Data for this task: Begin
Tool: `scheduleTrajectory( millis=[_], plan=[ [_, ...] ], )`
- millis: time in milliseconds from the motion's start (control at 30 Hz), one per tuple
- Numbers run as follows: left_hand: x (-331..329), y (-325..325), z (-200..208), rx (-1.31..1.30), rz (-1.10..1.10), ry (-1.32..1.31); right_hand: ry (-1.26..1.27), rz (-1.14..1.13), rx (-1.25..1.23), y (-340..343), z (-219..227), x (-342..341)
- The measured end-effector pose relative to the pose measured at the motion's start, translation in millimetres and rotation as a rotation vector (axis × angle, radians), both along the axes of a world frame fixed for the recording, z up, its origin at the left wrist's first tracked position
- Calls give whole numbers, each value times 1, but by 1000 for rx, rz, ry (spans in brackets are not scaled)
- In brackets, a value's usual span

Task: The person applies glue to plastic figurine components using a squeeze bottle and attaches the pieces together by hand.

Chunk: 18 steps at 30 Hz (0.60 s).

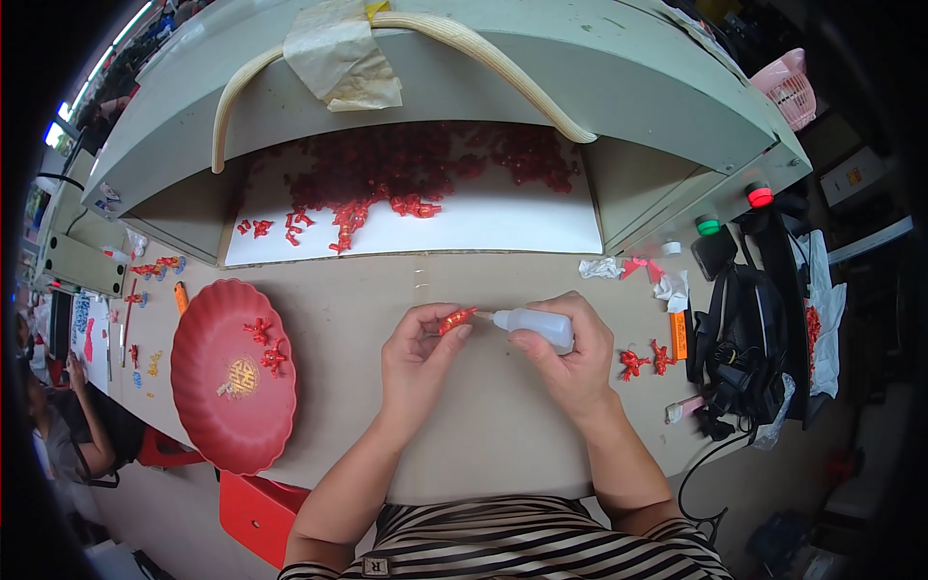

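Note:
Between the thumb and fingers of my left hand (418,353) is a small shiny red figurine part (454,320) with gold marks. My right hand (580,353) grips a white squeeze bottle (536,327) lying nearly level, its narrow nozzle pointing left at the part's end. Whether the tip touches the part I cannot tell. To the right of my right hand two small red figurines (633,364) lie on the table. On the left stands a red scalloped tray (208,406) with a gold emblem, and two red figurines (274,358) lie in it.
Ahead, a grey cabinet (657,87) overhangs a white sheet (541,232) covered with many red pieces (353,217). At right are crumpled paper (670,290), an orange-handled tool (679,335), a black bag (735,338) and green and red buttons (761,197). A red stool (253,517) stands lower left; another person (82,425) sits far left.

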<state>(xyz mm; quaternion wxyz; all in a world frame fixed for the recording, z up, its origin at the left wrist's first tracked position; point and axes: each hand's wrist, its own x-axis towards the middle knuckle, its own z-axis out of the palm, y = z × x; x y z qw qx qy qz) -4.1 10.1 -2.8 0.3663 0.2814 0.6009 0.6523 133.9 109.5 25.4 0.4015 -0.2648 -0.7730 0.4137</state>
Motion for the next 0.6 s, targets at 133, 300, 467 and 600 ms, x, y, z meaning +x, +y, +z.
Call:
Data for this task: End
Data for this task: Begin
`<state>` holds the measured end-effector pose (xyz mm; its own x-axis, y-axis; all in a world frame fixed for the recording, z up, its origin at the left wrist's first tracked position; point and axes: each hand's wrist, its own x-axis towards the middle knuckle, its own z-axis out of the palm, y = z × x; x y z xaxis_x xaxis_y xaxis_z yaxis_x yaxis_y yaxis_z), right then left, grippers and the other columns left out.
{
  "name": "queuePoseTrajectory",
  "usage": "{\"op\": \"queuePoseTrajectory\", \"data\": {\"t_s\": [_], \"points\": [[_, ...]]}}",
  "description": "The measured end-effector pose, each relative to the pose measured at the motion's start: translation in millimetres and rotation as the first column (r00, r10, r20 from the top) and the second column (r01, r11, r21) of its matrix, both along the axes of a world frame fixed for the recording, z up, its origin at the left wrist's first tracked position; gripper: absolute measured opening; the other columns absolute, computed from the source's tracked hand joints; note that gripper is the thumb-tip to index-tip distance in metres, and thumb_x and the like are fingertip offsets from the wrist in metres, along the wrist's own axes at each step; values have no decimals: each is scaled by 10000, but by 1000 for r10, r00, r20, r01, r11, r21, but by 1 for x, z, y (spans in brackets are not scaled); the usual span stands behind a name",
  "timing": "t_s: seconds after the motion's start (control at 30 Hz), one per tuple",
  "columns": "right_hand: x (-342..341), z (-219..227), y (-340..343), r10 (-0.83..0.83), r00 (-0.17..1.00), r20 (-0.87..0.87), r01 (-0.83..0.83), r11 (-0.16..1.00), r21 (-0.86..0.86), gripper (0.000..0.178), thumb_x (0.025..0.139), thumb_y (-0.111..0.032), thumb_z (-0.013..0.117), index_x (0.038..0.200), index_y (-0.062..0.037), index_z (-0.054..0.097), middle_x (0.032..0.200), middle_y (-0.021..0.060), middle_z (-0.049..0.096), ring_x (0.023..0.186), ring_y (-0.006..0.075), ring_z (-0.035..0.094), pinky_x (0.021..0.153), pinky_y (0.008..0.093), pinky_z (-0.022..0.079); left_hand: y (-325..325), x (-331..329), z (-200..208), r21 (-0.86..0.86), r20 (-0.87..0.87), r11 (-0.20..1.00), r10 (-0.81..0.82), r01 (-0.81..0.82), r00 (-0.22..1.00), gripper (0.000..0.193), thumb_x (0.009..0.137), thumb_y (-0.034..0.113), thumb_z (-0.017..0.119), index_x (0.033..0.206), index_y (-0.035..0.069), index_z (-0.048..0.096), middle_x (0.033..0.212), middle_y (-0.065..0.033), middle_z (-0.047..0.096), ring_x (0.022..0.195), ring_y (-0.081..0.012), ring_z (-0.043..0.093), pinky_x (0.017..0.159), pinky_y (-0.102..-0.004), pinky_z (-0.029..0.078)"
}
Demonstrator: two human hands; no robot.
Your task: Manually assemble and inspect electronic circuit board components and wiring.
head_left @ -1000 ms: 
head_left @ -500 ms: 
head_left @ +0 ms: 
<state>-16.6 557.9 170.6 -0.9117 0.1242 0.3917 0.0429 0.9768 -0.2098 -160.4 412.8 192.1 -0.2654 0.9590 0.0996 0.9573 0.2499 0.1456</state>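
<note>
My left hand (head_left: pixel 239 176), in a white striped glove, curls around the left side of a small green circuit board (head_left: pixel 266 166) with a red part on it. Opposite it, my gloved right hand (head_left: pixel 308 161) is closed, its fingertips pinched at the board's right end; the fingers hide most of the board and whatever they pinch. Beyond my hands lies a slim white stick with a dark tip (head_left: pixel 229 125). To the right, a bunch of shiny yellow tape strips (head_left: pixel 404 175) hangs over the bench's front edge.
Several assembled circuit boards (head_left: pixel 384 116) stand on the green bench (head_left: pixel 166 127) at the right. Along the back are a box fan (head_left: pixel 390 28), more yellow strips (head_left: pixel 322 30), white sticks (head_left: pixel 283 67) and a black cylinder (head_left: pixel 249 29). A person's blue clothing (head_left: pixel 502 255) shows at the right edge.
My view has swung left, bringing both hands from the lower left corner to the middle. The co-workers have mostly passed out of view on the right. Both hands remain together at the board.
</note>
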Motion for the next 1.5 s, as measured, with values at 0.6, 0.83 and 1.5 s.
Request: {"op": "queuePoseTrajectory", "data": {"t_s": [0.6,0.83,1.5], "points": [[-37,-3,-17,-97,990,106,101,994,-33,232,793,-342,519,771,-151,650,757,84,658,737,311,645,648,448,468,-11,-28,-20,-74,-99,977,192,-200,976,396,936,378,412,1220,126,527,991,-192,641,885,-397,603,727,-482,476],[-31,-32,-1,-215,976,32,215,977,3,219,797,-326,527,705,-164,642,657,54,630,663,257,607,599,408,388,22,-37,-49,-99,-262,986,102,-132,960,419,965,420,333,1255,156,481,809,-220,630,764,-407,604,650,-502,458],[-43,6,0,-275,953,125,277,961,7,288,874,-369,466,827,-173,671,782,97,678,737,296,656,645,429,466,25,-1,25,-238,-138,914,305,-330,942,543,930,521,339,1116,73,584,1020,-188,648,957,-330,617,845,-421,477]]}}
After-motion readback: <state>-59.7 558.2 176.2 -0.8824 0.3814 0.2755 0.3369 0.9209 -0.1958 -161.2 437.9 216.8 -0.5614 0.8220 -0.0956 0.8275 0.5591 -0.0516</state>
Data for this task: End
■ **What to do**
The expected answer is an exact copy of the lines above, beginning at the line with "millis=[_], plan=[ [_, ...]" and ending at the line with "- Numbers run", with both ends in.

■ **Solved exercise**
Tool: `scheduleTrajectory( millis=[_], plan=[ [_, ...] ], )`
- millis: time in milliseconds from the motion's start (control at 30 Hz), one per tuple
- Numbers run as follows: left_hand: x (-331..329), y (-325..325), z (-200..208), rx (-1.31..1.30), rz (-1.10..1.10), ry (-1.32..1.31); right_hand: ry (-1.26..1.27), rz (-1.14..1.13), rx (-1.25..1.23), y (-340..343), z (-219..227), x (-342..341)

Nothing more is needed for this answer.